Only lines that contain the word "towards" are to be returned from the data below.

[[ Data in this exercise open ]]

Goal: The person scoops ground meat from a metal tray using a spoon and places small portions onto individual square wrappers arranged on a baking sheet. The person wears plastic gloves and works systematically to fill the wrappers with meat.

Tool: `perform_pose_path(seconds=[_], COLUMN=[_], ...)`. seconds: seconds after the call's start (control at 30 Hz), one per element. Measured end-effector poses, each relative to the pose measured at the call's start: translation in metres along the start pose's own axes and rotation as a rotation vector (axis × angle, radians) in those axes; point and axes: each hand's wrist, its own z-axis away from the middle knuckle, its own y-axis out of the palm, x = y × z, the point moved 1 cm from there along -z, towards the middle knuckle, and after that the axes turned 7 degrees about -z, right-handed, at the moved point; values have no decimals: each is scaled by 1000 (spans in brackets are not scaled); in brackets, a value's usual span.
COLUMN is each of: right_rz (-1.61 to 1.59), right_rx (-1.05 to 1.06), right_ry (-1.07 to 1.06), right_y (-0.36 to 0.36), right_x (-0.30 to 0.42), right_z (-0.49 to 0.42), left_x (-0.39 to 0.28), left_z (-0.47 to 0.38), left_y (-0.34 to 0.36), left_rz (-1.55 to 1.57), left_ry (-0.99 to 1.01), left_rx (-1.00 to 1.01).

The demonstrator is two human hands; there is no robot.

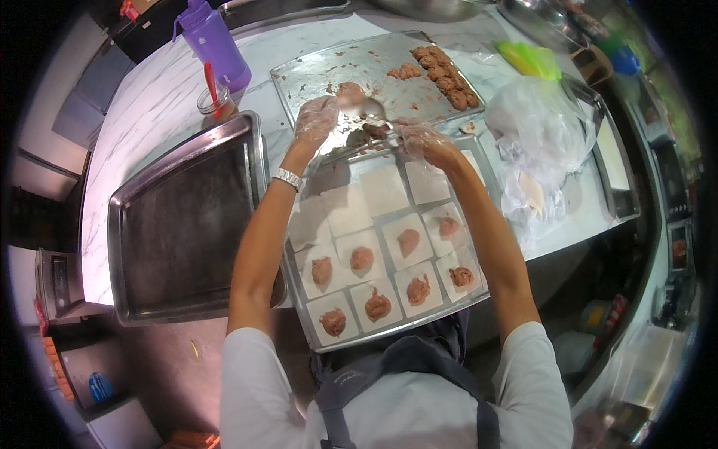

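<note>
My left hand, in a clear plastic glove, is at the near left side of a metal sheet pan. Its fingertips meet a blurred pink lump of minced meat; whether they grip it is unclear. My right hand, gloved likewise, has curled fingers beside dark bits of meat, and its hold is hidden. Between the hands lies a shiny metal surface, too glared to name. Below my hands is a second tray of square pale wrappers. Its two nearer rows bear mounds of minced meat; the farther wrappers are bare.
Shaped meat portions line the sheet pan's right end. A dark baking tray lies left, overhanging the table edge. Behind it stand a glass jar with a red-handled utensil and a purple bottle. Plastic bags lie right.
</note>
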Motion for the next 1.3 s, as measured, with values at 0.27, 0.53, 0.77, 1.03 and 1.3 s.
perform_pose_path(seconds=[0.27, 0.53, 0.77, 1.03, 1.3], right_rz=[-182, 1010, 1441, 1368, 850], right_rx=[-32, -350, -468, -371, -718], right_ry=[276, -532, -337, -291, -145], right_y=[14, 22, 44, 12, -66], right_x=[28, 6, 3, 14, 40], right_z=[15, 9, 32, 62, 214], left_x=[27, 23, -6, -1, -57], left_z=[-7, -1, 10, 14, 55], left_y=[6, 20, 12, -6, 53], left_rz=[-386, -268, 717, 713, -18], left_ry=[104, 220, -389, -245, 114], left_rx=[-22, 166, 465, 384, 426])
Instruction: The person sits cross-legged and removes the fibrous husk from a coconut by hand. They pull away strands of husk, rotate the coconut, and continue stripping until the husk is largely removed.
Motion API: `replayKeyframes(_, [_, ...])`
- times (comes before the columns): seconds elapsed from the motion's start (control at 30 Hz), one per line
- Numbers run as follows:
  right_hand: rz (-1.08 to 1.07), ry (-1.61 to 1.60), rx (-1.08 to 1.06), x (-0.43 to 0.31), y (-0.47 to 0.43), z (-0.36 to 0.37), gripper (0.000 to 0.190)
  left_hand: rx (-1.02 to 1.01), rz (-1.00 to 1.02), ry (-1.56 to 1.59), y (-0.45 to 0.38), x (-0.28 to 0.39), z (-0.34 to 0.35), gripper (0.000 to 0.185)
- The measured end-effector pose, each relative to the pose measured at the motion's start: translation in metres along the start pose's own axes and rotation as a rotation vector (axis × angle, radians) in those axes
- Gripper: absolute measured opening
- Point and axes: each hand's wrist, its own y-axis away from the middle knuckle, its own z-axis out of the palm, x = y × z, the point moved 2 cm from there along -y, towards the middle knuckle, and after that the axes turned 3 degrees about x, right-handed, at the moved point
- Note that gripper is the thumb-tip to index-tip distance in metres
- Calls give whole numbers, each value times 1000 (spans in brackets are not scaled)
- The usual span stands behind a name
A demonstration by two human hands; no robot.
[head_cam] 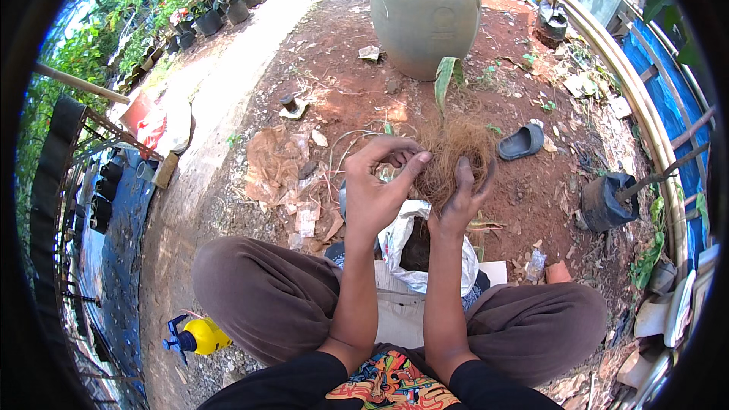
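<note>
My right hand [462, 196] holds a loose ball of brown coconut fibre [455, 145] from below and the right, its thumb and fingers spread against it. A long green leaf [446, 84] rises from the top of the ball; any root is hidden inside. At the ball's left edge, my left hand [379, 179] has its thumb and fingertips pinched together on the fibre. Beneath my wrists stands an open white plastic sack [467, 265] with dark brown material [416, 247] inside, between my crossed legs.
A large glazed pot [424, 28] holding small green plants stands ahead. A grey clog [521, 141] lies to the right, near a black polybag with a stem [608, 202]. Crumpled brown plastic [275, 162] lies left. By my left knee is a yellow spray bottle [205, 336].
</note>
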Motion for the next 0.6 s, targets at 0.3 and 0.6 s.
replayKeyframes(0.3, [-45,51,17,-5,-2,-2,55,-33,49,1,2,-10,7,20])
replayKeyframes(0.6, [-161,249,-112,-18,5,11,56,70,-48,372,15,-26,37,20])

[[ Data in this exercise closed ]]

_Solved problem_.
Tool: `perform_pose_path(seconds=[_], COLUMN=[_], ...)`. seconds: seconds after the call's start (control at 30 Hz), one per element. Measured end-effector poses, each relative to the pose measured at the call's start: translation in metres along the start pose's own axes and rotation as a rotation vector (axis × angle, radians) in those axes; point and axes: each hand's wrist, its own z-axis away from the middle knuckle, its own y-axis out of the palm, x = y × z, the point moved 1 cm from there along -z, towards the middle knuckle, and after that the axes turned 7 degrees about -z, right-handed, at the moved point; values have no decimals: each is scaled by 1000 (spans in brackets are not scaled); in brackets, a value's usual span.
- Point and axes: each hand's wrist, its own y-axis away from the middle knuckle, its own z-axis out of the palm, x = y × z, the point moved 2 cm from there along -y, towards the middle knuckle, and after that the axes turned 3 degrees about x, right-handed, at the moved point

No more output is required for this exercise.